With Philadelphia about to spend an unprecedented $500 million to breathe life into its parks, recreation centers, and libraries, there's bound to be a fight or two over how to spend the money.
The public needs to get in the scrum early because it's their city and, mostly, their money. Right now there's disagreement between the Kenney administration and City Council over how expenditures in the Rebuilding Community Infrastructure program will be handled.
The administration wants to funnel Rebuild spending through a pair of non-profits, arguing that process would be more efficient and less vulnerable to outside influence. Staff members say the expansive building project is a first for the city, and that its ancient procurement protocols take too long.
Good-government goals can be achieved by putting safeguards in contracts and site monitors in the field, the administration promises. Those steps make sense, but it's not enough for the administration to say it will take them, it needs to guarantee it in writing.
It isn't routine for city government to use a third party to pay contractors. But releasing Rebuild funds through nonprofits for efficiency's sake shouldn't mean any diminishment of the public's right to information about specific projects, to attend bid openings or other meetings of the non-profits, or to impose city ethics laws on all aspects of the work.
Council is preparing to challenge the use of the non-profits, arguing that the city should retain complete oversight of Rebuild because it has the capacity to handle the work. Whether that's true is unknown. It could be that Council wants to add to the already oversize role district representatives play in planning development due to the archaic tradition called councilmanic prerogative.
If their objections are cover to put them in position to select Rebuild's contractors, they should check the City Charter, which gives the executive branch authority to choose contractors, not the legislative. Any additional input should come from experts, not Council members.
As for Council, it can legislate the rules for Rebuild contracts, making sure they include the transparency rules and diversity goals Council wants to achieve. It can hold hearings and hire its own monitors to make sure the goals are being met. But this shouldn't become another opportunity for Council to try to overstep its power.

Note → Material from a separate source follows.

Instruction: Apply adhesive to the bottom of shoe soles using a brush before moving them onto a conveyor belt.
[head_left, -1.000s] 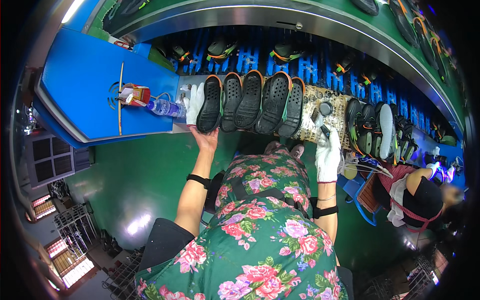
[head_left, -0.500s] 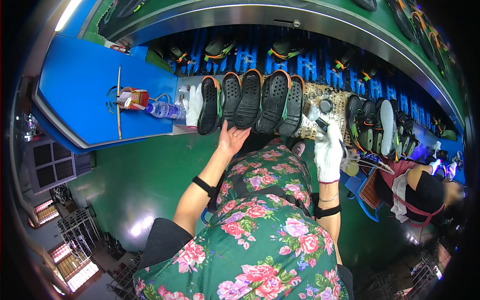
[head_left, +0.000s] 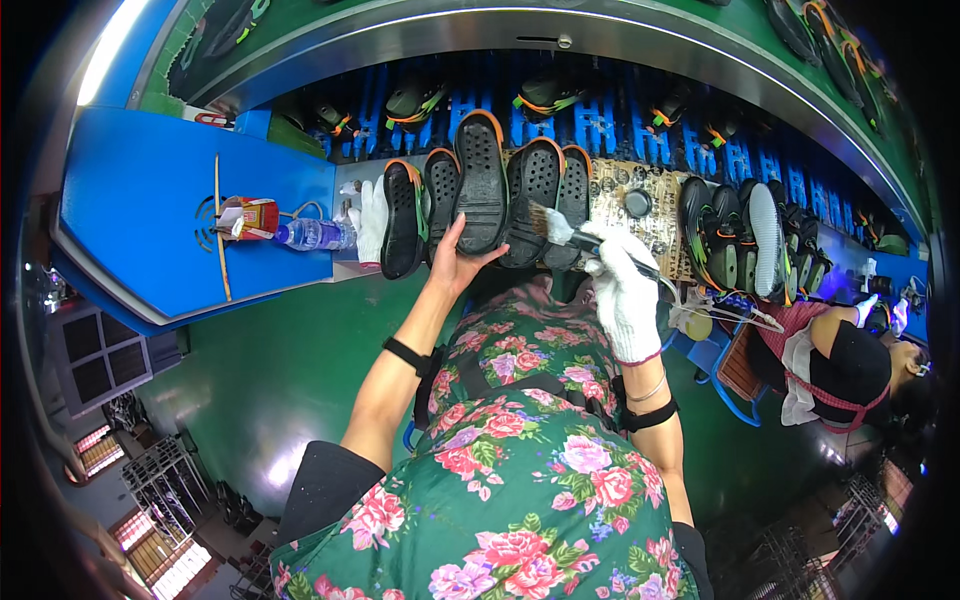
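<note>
- The left hand is bare, fingers wrapped around the near end of a black shoe sole with an orange rim, lifting it a little out of its row.
- The right hand wears a white knit glove and is closed on the handle of a brush, whose pale bristles sit just beside the next soles to the right.
- The held sole looks light and rubbery, likely to flex if pinched in the middle; its treaded face should give decent grip. Holding it at the heel end, as now, seems the sensible spot, keeping fingers off the face nearest the brush.
- Its long axis runs away from the person, near end in the palm, far end pointing at the blue conveyor racks; tread side faces up.
- Further left lie two more soles, a spare white glove, a plastic bottle and a small red carton on the blue tabletop.
- At the right, another person is bent over their own work.
</note>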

The Kenney administration is involving Council by asking members to rank projects in their districts that should be given priority. The administration is also planning public meetings to get residents' input. Those discussions should include the need to close once-popular facilities that no longer make sense to maintain.
Beyond Rebuild, the procurement process in the City Charter should be streamlined but not by ditching the rule awarding contracts to the lowest responsible bidder. A move to replace the rule with so-called "value" bidding leaves too much room for favoritism to decide who gets a contract. The city can write specifications that disqualify contractors who have done poor work. It should do that.
With Rebuild, Philadelphia has a chance to become the city of the future it envisions. Cronyism should play no role; the best way to keep it out is to keep the public in.